Hadoop and big data platforms

Hadoop is a framework developed by Apache used for the distributed processing of big data sets across multiple computers (called a cluster). At its core, Handoop uses the MapReduce programming model to process and generate a large amount of data. A MapReduce program consists of a Map procedure used to filter and/or sort the element of the dataset and a Reduce procedure which performs aggregations.

Other than providing a programming model suitable for distributed computing, Hadoop provides high availability as the data can be replicated easily across the node of the cluster. By default, Hadoop replicates the data three times.
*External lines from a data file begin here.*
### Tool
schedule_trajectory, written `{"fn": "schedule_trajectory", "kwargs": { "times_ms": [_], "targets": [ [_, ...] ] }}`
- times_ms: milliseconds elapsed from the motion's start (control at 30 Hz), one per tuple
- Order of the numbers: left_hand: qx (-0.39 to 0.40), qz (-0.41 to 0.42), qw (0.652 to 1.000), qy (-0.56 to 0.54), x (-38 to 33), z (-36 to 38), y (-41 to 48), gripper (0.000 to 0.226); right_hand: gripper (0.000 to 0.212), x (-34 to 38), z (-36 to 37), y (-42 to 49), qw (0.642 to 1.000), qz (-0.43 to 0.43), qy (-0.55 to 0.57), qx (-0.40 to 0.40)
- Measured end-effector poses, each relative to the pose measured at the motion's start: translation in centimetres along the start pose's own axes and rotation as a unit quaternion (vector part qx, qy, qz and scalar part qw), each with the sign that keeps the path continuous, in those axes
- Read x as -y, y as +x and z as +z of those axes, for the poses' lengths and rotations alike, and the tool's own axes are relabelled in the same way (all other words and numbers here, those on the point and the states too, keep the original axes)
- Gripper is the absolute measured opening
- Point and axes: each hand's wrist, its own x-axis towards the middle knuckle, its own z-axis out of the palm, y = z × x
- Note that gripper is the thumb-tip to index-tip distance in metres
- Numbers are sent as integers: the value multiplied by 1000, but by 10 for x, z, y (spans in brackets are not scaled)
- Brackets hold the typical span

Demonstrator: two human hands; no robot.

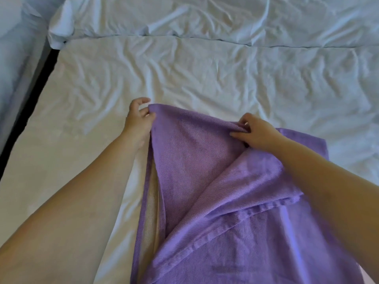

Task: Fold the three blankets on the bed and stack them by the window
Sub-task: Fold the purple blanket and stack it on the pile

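Blanket: one purple blanket [205,181] shows, lying on the near part of the bed [71,160], right of the middle. It runs from the bottom edge of the view up to the two hands.
Blanket's shape: partly folded, with several layers overlapping. One thick folded layer crosses on a slant from the lower left up to the right and passes under the right forearm. Another part spreads flat on the bed beyond that forearm.
Blanket's top edge: raised a little off the bed and stretched between the two hands, sagging slightly in the middle.
Left edge of blanket: a narrow purple hem runs down beside a pale strip. Whether that strip is the blanket's other face or the sheet cannot be told.
Left hand [139,117]: pinches the upper left corner of the blanket, with the thumb and fingers curled on the cloth.
Right hand [254,132]: grips the top edge further right, where the cloth is bunched into small pleats under the curled fingers.
Arms: both forearms are bare and reach in from the bottom corners.
Sheet [205,74]: white and much wrinkled, covering the bed beyond the hands.
Far bedding [184,15]: a second white crumpled layer lies across the top of the view, its edge making a line across the bed.
Left side: a dark gap [26,117] runs along the bed's edge, with another pale surface [14,58] beyond it.
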Motion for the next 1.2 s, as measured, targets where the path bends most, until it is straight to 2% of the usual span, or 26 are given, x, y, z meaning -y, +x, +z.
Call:
{"fn": "schedule_trajectory", "kwargs": {
  "times_ms": [67,133,200,233,267,333,400,467,500,567,600,633,667,700,767,833,933,967,1033,1100,1200],
  "targets": [
    [41,-6,997,67,11,4,1,38,54,-2,-4,-1,991,3,-112,76],
    [4,11,988,157,16,8,3,39,59,-5,-10,-2,980,6,-179,84],
    [-96,44,950,294,15,15,1,35,45,-14,-17,-3,992,20,-125,20],
    [-125,77,928,343,13,21,-4,32,33,-20,-22,-2,996,29,-79,-29],
    [-120,122,917,359,10,31,-9,28,26,-27,-29,-3,995,40,-51,-72],
    [-24,212,916,341,3,58,-22,23,32,-47,-45,-6,990,77,-64,-98],
    [93,256,896,352,1,89,-34,26,44,-68,-60,-18,984,124,-118,-44],
    [162,269,871,378,0,117,-40,36,46,-81,-72,-33,976,157,-149,25],
    [186,261,868,379,-2,129,-42,38,37,-83,-77,-41,976,146,-157,43],
    [231,241,876,349,-9,150,-47,37,16,-82,-84,-57,985,70,-148,50],
    [250,241,876,335,-12,159,-49,34,17,-80,-86,-69,987,24,-144,59],
    [269,253,866,337,-14,167,-52,31,27,-78,-88,-82,983,-24,-170,71],
    [290,269,846,356,-14,173,-56,28,33,-76,-87,-95,969,-65,-222,91],
    [311,284,820,387,-13,176,-60,25,30,-75,-85,-108,951,-92,-271,112],
    [328,303,779,439,-7,181,-66,20,11,-82,-75,-134,926,-110,-331,143],
    [299,315,780,450,0,185,-71,27,12,-91,-68,-156,922,-87,-331,181],
    [276,338,762,478,4,191,-76,43,36,-101,-62,-169,933,-37,-293,208],
    [283,340,751,490,5,194,-78,44,38,-102,-61,-169,945,-14,-267,188],
    [290,331,729,524,4,200,-80,42,34,-106,-61,-164,978,72,-174,93],
    [282,328,719,544,1,203,-81,37,29,-112,-59,-154,982,129,-141,1],
    [289,333,733,518,-4,201,-83,28,33,-114,-55,-140,961,168,-220,18]
  ]
}}
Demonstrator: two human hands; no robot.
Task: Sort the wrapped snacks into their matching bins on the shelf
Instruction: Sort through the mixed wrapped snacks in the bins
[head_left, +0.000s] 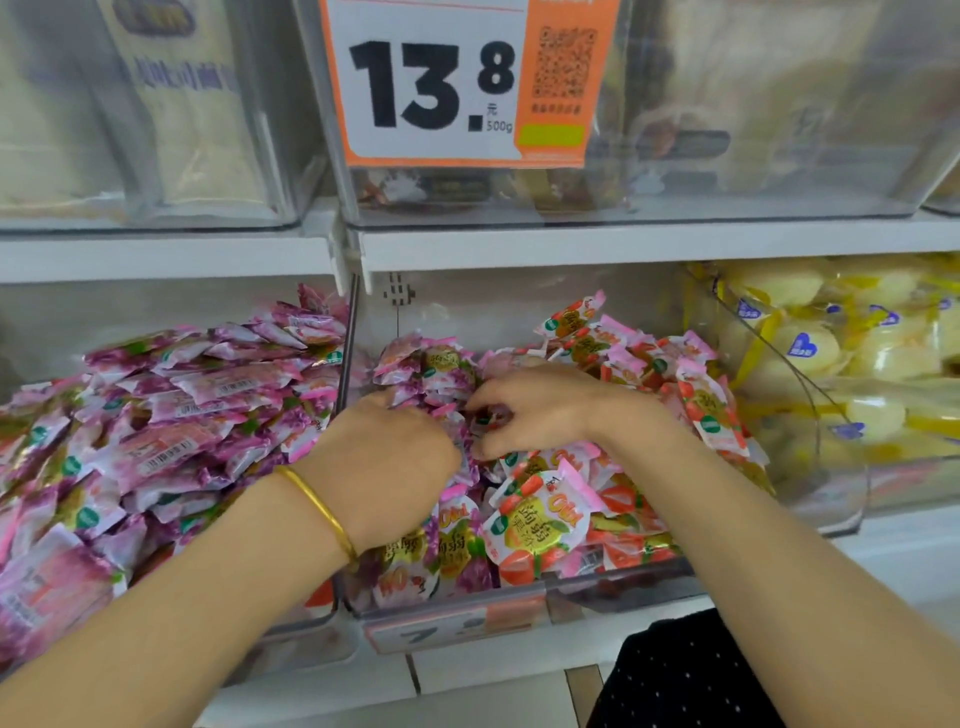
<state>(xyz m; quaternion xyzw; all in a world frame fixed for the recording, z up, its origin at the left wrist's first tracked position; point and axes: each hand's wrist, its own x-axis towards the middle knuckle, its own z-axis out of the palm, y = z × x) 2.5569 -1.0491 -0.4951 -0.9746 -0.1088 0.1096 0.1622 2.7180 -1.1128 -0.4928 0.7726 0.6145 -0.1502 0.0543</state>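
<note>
Head view looks down at a white shelf (493, 670) holding three clear bins. The left bin (306, 644) is heaped with purple snacks (182, 415). The middle bin (623, 584) holds a mixed pile (431, 369) of purple packets on its left side and red snacks (540, 519) on its right. Both hands reach into this middle bin. The left hand (384, 457), with a gold bangle (317, 509) on its wrist, curls down into the purple packets. Its fingers are hidden, so their grip cannot be told. The right hand (540, 408) has bent fingers (480, 400), with thumb and forefinger pinching a small packet (488, 420). The right bin (841, 493) holds yellow snacks (805, 348). A price sign (431, 88) hangs above.
</note>
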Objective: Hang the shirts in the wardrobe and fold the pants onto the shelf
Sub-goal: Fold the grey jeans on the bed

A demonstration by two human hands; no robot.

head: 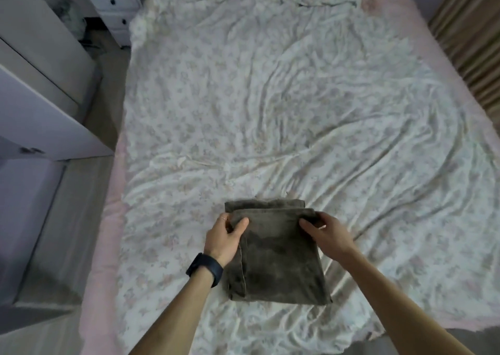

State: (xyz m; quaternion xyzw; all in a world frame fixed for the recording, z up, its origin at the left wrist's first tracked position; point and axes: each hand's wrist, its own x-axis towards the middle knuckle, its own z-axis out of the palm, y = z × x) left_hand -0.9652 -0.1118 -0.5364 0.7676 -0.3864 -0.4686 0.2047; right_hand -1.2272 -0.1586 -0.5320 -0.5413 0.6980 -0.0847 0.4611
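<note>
Our left hand point(226, 237) pinches the upper left corner of the folded pants point(278, 262), thumb on top. Our right hand point(328, 233) grips the upper right corner, its fingers seemingly curled under the fold. The pants lie as a dark rectangle near the bed's near edge, on the wrinkled floral sheet point(270, 111), which spreads wide beyond. A white wardrobe point(40, 97) stands left across a narrow strip of floor.

free room: bed sheet point(270, 111) beyond folded pants point(276, 260) | obstacles: wardrobe point(48, 116) left, dresser point(116, 0) far left, curtain point(473, 30) right
</note>
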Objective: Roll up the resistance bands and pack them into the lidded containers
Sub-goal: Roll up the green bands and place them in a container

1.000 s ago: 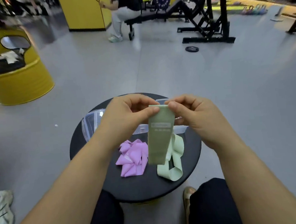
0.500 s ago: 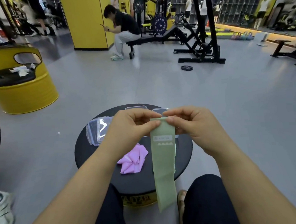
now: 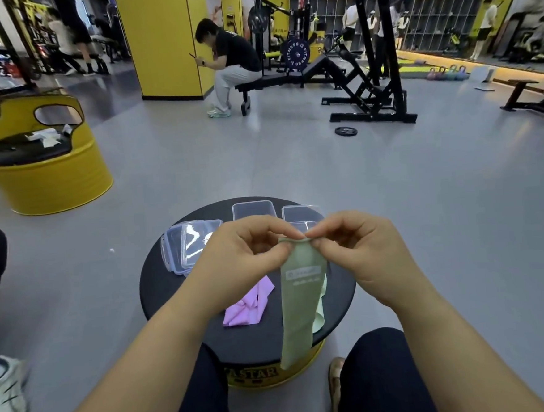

A common Hadoop cluster is composed, at least, of the following components:

An Edge Node or Gateway node
A Name Node or Control/Master Node
A Data Node or Worker Node

Edge Node

The purpose of the edge node is to provide access to the cluster, that’s why it’s also known as a gateway node. On the edge node, you can find the services needed to retrieve or transform data; some of those services are Impala, Hive, Spark, and Sqoop.

Name Node

Often called master node, the name node is used to store metadata of the Hadoop File System (HDFS) directory tree and all the files in the system. It doesn’t store the actual data, but it’s a sort of index for the distributed file system. The name node also executes the file system namespace operations like opening, closing, renaming, and deleting files and directories.

Data Node

As its name would suggest, the data node is where data is kept. Each node is responsible for serving read and write requests and performing data-block creation deletion and replication. Hadoop stores each file in block of data (default min size is 128MB).

References:

https://hadoop.apache.org/docs/r1.2.1/hdfs_design.html

https://hadoop.apache.org/docs/r1.2.1/mapred_tutorial.html

Starting with Hadoop

Not everyone can afford a huge cluster, so how can you try Hadoop? Luckily, you can download and use the Cloudera quickstart Docker image that simulates a single node Hadoop “cluster”.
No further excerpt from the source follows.